• [Directions for this task]:
Return only the stretch of the material below that begins with the line containing "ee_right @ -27" and ends with the line containing "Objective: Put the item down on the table", exactly; both of those lines belong to it.

• [Dataset records]:
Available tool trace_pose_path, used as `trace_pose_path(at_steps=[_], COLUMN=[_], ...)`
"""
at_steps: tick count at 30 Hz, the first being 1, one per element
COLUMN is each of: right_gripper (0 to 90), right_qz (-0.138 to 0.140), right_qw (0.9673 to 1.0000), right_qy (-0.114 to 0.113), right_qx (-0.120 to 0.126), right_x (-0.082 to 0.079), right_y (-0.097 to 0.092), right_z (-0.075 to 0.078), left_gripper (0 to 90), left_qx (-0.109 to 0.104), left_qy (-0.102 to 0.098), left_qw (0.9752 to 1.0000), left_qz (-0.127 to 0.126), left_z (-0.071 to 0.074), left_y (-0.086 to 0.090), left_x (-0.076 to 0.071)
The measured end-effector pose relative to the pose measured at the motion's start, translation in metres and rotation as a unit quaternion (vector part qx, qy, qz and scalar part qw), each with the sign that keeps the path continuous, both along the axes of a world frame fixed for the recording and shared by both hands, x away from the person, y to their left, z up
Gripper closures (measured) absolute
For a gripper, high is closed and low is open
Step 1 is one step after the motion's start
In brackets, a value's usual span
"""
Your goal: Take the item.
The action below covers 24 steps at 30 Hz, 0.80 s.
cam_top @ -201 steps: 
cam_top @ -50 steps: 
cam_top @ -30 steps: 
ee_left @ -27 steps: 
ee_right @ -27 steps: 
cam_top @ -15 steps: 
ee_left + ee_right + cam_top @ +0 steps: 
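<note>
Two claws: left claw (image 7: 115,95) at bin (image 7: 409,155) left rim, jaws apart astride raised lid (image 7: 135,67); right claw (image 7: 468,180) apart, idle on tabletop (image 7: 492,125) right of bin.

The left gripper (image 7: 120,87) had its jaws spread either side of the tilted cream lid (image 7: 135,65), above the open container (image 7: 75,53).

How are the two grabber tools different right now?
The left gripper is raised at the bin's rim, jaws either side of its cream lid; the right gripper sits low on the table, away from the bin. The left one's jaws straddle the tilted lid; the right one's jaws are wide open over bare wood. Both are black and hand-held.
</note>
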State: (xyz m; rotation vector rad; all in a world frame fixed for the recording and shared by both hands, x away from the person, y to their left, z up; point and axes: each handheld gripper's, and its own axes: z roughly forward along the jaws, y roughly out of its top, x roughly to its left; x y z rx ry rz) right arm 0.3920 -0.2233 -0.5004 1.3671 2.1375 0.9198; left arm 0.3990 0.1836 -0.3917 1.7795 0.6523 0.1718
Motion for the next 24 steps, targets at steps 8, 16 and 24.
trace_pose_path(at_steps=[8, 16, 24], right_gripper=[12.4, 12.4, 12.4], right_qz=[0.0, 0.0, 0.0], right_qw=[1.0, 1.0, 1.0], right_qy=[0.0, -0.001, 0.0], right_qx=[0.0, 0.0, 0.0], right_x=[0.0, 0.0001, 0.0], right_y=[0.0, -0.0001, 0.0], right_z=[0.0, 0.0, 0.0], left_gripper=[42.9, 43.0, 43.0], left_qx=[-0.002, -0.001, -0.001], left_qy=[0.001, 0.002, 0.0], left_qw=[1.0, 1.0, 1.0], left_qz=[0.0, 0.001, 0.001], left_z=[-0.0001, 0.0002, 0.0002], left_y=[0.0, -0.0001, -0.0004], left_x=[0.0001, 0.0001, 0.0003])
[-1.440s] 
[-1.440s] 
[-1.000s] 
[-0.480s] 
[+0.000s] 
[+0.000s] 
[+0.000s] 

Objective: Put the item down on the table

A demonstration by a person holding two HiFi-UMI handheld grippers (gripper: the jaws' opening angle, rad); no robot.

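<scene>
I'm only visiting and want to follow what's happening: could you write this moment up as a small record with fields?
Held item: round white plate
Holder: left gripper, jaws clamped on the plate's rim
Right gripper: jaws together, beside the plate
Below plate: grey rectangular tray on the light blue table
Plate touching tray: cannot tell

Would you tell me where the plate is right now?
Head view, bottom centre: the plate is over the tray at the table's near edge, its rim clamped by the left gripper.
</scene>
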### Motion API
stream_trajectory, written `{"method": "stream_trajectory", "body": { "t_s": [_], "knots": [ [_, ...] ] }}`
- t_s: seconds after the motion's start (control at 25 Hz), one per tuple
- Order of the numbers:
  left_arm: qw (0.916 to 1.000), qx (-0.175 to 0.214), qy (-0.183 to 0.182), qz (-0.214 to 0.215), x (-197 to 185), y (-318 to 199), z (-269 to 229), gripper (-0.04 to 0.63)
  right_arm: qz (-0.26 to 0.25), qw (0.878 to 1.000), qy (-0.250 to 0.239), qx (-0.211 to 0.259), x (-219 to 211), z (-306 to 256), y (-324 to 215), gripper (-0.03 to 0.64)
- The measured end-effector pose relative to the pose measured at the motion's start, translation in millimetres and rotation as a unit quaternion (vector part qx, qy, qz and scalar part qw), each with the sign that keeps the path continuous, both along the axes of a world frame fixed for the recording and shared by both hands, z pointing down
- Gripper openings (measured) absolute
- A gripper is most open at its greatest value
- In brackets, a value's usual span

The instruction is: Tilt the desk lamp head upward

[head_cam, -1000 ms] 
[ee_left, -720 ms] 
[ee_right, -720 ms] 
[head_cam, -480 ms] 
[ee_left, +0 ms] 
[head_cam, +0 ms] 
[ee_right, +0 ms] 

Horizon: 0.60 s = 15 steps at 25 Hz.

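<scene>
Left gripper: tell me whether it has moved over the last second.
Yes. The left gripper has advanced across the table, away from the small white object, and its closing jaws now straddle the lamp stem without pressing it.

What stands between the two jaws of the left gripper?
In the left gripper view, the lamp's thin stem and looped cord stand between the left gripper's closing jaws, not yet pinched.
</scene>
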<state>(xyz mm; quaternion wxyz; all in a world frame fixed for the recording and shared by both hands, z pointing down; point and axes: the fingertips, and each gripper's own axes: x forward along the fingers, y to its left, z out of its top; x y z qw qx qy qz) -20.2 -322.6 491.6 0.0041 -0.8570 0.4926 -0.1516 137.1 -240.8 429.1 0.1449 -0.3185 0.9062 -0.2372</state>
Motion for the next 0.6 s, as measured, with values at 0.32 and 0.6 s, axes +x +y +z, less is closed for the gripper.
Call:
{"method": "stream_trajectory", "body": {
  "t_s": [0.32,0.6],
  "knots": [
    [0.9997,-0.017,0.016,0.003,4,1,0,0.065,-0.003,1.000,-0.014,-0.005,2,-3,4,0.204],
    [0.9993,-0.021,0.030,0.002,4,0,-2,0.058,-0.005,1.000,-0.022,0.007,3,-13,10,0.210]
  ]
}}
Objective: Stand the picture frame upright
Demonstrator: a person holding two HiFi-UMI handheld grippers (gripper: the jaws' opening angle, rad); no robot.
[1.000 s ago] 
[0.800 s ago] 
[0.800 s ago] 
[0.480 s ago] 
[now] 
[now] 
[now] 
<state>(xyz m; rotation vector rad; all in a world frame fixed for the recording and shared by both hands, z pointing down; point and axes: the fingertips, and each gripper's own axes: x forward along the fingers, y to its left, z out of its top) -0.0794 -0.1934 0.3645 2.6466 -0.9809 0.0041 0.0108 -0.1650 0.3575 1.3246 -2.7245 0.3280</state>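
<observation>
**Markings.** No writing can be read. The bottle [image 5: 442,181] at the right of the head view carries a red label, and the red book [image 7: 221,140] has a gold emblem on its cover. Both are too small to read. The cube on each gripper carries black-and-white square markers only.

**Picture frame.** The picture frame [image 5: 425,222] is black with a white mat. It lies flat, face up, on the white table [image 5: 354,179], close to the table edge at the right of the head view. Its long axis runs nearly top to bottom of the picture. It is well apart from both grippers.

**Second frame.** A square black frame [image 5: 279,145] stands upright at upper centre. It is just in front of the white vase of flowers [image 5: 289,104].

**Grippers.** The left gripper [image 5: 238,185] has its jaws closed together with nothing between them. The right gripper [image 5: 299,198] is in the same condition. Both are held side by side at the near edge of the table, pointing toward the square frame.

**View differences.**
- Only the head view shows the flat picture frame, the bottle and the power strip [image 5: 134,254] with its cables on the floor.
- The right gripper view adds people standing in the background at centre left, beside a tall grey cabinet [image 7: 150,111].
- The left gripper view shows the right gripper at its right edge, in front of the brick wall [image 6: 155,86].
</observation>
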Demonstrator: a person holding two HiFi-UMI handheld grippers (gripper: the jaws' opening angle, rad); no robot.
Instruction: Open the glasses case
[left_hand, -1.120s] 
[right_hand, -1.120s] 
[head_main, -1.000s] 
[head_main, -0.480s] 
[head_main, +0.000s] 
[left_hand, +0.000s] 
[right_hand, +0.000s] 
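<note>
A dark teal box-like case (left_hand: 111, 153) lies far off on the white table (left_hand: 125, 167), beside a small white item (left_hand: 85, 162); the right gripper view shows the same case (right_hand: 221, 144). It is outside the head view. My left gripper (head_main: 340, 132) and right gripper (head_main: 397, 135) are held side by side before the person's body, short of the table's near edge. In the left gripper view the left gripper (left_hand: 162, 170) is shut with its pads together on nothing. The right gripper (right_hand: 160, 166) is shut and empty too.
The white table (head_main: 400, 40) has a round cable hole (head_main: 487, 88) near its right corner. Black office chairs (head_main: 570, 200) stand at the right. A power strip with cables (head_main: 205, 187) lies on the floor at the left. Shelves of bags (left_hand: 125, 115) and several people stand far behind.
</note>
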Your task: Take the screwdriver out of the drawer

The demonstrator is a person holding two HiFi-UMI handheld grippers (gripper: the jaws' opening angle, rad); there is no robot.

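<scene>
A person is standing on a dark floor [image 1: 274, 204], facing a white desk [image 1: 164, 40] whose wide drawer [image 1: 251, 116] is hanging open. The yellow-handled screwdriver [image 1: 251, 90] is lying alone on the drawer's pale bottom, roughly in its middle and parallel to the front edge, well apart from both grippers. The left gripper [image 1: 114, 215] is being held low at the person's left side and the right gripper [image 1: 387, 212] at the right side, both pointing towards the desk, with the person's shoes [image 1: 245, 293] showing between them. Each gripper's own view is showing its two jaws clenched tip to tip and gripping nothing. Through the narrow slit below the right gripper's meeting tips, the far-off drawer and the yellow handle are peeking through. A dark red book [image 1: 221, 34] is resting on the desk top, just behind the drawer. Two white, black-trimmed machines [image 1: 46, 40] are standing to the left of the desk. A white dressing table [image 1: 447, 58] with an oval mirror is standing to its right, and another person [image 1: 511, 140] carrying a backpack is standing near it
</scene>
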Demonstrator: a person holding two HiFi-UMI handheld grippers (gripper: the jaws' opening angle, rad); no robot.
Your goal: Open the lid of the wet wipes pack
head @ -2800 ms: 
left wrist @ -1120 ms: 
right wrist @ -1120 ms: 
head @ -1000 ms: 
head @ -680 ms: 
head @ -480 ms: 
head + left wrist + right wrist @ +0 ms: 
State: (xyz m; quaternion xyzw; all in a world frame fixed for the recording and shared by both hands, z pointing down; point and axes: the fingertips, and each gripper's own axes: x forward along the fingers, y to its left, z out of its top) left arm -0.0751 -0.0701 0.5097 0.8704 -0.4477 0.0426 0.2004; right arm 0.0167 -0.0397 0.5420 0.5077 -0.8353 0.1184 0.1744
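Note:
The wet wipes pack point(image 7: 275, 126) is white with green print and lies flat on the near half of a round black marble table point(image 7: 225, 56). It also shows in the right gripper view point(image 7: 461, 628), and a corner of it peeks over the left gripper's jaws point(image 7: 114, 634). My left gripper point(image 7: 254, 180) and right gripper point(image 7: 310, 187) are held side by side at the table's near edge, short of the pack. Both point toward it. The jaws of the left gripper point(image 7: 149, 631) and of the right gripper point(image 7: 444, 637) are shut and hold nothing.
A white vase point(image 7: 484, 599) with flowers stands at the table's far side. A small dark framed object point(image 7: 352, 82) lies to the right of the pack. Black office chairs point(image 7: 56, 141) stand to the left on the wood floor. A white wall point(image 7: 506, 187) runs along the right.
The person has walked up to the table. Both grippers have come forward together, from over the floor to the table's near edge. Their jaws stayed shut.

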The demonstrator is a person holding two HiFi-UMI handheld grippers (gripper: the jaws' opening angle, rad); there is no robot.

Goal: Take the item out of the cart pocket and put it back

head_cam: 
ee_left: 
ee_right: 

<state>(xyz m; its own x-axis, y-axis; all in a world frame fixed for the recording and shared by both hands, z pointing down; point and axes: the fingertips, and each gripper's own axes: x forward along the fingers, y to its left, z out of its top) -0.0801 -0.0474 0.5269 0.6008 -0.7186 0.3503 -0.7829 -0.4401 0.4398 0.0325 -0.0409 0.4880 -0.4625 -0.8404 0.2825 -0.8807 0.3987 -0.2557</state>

• [Task output]:
ee_right @ -27 steps: 
cam_top @ -15 steps: 
ee_left + ee_right + cam_top @ +0 steps: 
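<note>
Two claws: left claw (image 7: 115,95) at bin (image 7: 409,155) left rim, jaws apart astride raised lid (image 7: 135,67); right claw (image 7: 468,180) apart, idle on tabletop (image 7: 492,125) right of bin.

The left gripper (image 7: 120,87) had its jaws spread either side of the tilted cream lid (image 7: 135,65), above the open container (image 7: 75,53).

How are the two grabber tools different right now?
The left gripper is raised at the bin's rim, jaws either side of its cream lid; the right gripper sits low on the table, away from the bin. The left one's jaws straddle the tilted lid; the right one's jaws are wide open over bare wood. Both are black and hand-held.
</note>
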State: (xyz m; rotation vector rad; all in a world frame fixed for the recording and shared by both hands, x away from the person, y to their left, z up; point and axes: each handheld gripper's, and its own axes: z roughly forward along the jaws, y roughly out of its top, x roughly to its left; x y z rx ry rz) right arm 0.3920 -0.2233 -0.5004 1.3671 2.1375 0.9198; left arm 0.3990 0.1836 -0.3917 1.7795 0.6523 0.1718
Motion for the next 24 steps, targets at steps 8, 16 and 24.
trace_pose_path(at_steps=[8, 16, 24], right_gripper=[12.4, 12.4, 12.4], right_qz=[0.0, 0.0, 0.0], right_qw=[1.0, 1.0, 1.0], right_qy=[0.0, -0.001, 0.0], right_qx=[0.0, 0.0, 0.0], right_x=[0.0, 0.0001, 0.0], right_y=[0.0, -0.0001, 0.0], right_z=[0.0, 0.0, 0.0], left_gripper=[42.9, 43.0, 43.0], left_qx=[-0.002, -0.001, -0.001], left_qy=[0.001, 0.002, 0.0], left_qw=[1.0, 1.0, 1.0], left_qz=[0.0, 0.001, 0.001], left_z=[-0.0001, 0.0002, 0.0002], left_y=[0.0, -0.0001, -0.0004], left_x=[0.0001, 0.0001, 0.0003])
[-1.440s] 
[-1.440s] 
[-1.000s] 
[-0.480s] 
[+0.000s] 
[+0.000s] 
[+0.000s] 

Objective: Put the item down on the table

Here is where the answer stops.